> WHAT YOU ARE ASKED TO DO:
The answer is every line in the data below that contains the word "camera".

======== MATERIAL PROVIDED ========

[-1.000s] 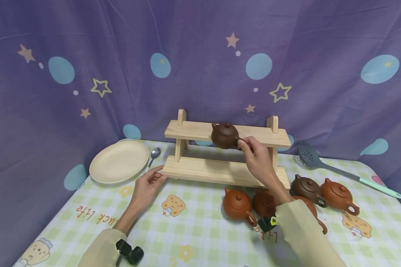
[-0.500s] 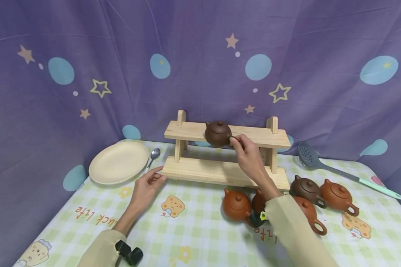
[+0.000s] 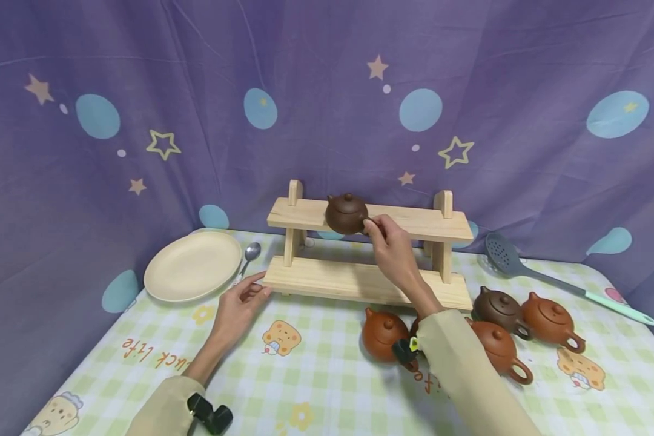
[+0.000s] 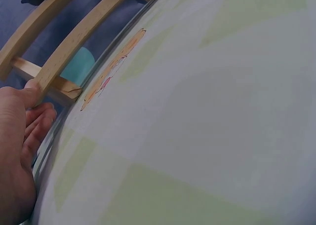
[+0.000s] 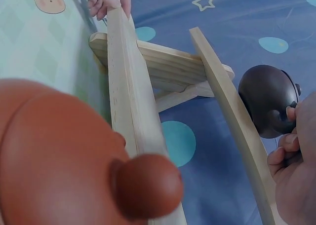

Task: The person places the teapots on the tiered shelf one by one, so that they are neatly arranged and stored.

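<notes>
My right hand (image 3: 395, 254) pinches the handle of a dark brown teapot (image 3: 346, 215), which is upright at the upper board of a two-tier wooden shelf (image 3: 332, 275), left of its middle. In the right wrist view the teapot (image 5: 264, 99) shows its rounded side close over that board, spout hidden. My left hand (image 3: 235, 310) holds the left end of the lower board. Seen from the left wrist, its thumb lies on the board's end, with the other fingers (image 4: 42, 116) bent beside it.
Two orange teapots (image 3: 381, 336) (image 3: 498, 348) stand before the shelf, another partly behind my sleeve. Right of them sit a dark teapot (image 3: 498, 309) and an orange-brown teapot (image 3: 550, 318). A slotted skimmer (image 3: 550, 278) lies behind; a cream plate (image 3: 193, 266) and spoon (image 3: 247, 257) lie left.
My right hand has carried the dark brown teapot left and slightly farther back along the upper board. My left hand has stayed at the lower board's end.
</notes>
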`<move>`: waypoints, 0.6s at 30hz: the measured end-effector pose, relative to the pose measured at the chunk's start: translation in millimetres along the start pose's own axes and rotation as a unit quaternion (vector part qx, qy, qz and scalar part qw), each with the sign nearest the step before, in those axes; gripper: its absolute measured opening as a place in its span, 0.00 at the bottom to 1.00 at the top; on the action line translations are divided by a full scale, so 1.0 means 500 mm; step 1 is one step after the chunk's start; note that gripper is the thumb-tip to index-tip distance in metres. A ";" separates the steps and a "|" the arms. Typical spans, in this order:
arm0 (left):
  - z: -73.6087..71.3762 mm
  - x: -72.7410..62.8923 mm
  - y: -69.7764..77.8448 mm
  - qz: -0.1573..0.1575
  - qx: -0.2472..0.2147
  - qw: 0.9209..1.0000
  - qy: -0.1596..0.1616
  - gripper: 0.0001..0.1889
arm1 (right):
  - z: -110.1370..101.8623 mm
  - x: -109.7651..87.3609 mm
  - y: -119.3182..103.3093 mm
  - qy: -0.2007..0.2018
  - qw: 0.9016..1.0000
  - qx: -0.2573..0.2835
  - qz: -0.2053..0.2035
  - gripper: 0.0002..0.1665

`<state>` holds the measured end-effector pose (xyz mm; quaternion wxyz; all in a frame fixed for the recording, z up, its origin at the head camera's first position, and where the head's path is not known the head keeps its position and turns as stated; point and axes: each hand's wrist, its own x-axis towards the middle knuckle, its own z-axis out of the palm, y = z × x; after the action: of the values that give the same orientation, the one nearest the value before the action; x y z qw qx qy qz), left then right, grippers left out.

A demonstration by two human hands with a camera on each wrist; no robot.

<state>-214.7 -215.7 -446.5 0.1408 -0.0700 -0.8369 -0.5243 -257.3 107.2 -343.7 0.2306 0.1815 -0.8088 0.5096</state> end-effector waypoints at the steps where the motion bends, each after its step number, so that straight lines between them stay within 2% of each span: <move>1: 0.001 0.000 0.000 0.000 0.001 1.000 0.000 0.24 | 0.002 0.002 0.000 -0.001 1.000 0.001 0.002 0.13; 18: 0.001 0.000 0.001 -0.002 -0.004 1.000 0.004 0.24 | 0.037 0.027 -0.008 0.002 1.000 0.003 0.005 0.13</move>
<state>-214.7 -214.9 -446.4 0.1423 -0.0670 -0.8344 -0.5283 -269.6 88.2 -340.2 0.2295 0.1773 -0.8073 0.5139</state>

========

> EXERCISE RESPONSE:
`<state>` holds the measured end-effector pose (xyz mm; quaternion wxyz; all in a frame fixed for the recording, z up, its origin at the head camera's first position, and where the head's path is not known the head keeps its position and turns as stated; point and axes: each hand's wrist, its own x-axis towards the middle knuckle, its own z-axis out of the palm, y = z × x; after the action: of the values that give the same orientation, the one nearest the value before the action; x y z qw qx qy qz), left then right, grippers left out.
A demonstration by two human hands with a camera on each wrist; no robot.

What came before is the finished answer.